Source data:
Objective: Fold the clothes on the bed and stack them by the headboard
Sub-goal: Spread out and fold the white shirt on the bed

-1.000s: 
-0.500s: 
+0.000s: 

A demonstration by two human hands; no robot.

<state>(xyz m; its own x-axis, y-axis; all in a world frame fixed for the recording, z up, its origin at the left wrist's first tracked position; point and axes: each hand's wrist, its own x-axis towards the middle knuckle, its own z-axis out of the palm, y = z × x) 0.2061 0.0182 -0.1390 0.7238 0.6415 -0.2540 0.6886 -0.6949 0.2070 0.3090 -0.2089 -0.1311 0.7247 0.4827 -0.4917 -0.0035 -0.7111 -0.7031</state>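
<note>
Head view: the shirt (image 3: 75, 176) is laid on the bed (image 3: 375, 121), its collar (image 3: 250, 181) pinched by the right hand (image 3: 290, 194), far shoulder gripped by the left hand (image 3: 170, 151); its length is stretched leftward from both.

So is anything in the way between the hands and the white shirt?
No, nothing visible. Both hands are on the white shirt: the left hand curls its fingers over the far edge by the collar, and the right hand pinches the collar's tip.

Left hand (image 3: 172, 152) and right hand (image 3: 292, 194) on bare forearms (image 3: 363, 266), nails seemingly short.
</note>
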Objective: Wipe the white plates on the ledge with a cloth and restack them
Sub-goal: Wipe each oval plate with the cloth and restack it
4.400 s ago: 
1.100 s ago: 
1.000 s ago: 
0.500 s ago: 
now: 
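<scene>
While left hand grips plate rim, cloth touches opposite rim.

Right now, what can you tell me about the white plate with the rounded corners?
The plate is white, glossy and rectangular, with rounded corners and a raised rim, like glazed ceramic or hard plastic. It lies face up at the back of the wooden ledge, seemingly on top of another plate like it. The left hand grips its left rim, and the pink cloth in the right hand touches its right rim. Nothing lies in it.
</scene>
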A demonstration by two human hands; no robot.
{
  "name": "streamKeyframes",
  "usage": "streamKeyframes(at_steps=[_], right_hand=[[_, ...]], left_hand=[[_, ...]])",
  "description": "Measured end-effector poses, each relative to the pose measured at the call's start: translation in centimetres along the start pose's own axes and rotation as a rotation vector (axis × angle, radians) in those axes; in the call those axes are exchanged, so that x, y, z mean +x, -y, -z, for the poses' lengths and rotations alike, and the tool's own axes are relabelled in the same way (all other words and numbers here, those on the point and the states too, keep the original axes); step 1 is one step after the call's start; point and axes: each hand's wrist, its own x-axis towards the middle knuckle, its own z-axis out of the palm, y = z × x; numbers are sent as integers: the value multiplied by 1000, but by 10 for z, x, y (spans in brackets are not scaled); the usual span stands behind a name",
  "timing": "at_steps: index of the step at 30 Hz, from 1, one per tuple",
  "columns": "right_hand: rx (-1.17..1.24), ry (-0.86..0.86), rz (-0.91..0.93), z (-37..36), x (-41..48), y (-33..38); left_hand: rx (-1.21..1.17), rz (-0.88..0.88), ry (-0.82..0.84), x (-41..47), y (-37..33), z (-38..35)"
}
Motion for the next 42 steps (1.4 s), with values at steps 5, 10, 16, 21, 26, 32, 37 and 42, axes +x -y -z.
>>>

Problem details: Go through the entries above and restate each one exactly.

Written solution:
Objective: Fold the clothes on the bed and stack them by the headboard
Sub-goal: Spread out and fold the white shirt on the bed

-1.000s: 
-0.500s: 
+0.000s: 

A demonstration by two human hands; no robot.

<state>(xyz m; its own x-axis, y-axis; all in a world frame fixed for the recording, z up, its origin at the left wrist's first tracked position; point and axes: each hand's wrist, its own x-axis towards the middle knuckle, its own z-axis out of the palm, y = z × x) 0.2061 0.0182 -0.1390 0.7238 0.6415 -0.2540 0.6886 -0.6949 0.2070 0.3090 -0.2089 -0.1311 0.7247 0.4827 -0.4917 -0.0035 -0.7111 -0.7031</state>
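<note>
Head view: the shirt (image 3: 75, 176) is laid on the bed (image 3: 375, 121), its collar (image 3: 250, 181) pinched by the right hand (image 3: 290, 194), far shoulder gripped by the left hand (image 3: 170, 151); its length is stretched leftward from both.

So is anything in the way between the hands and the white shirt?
No, nothing visible. Both hands are on the white shirt: the left hand curls its fingers over the far edge by the collar, and the right hand pinches the collar's tip.

Left hand (image 3: 172, 152) and right hand (image 3: 292, 194) on bare forearms (image 3: 363, 266), nails seemingly short.
</note>
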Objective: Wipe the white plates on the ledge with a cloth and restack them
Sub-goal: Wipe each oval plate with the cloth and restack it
4.400 s ago: 
1.100 s ago: 
1.000 s ago: 
0.500 s ago: 
now: 
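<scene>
While left hand grips plate rim, cloth touches opposite rim.

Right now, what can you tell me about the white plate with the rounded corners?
The plate is white, glossy and rectangular, with rounded corners and a raised rim, like glazed ceramic or hard plastic. It lies face up at the back of the wooden ledge, seemingly on top of another plate like it. The left hand grips its left rim, and the pink cloth in the right hand touches its right rim. Nothing lies in it.
</scene>
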A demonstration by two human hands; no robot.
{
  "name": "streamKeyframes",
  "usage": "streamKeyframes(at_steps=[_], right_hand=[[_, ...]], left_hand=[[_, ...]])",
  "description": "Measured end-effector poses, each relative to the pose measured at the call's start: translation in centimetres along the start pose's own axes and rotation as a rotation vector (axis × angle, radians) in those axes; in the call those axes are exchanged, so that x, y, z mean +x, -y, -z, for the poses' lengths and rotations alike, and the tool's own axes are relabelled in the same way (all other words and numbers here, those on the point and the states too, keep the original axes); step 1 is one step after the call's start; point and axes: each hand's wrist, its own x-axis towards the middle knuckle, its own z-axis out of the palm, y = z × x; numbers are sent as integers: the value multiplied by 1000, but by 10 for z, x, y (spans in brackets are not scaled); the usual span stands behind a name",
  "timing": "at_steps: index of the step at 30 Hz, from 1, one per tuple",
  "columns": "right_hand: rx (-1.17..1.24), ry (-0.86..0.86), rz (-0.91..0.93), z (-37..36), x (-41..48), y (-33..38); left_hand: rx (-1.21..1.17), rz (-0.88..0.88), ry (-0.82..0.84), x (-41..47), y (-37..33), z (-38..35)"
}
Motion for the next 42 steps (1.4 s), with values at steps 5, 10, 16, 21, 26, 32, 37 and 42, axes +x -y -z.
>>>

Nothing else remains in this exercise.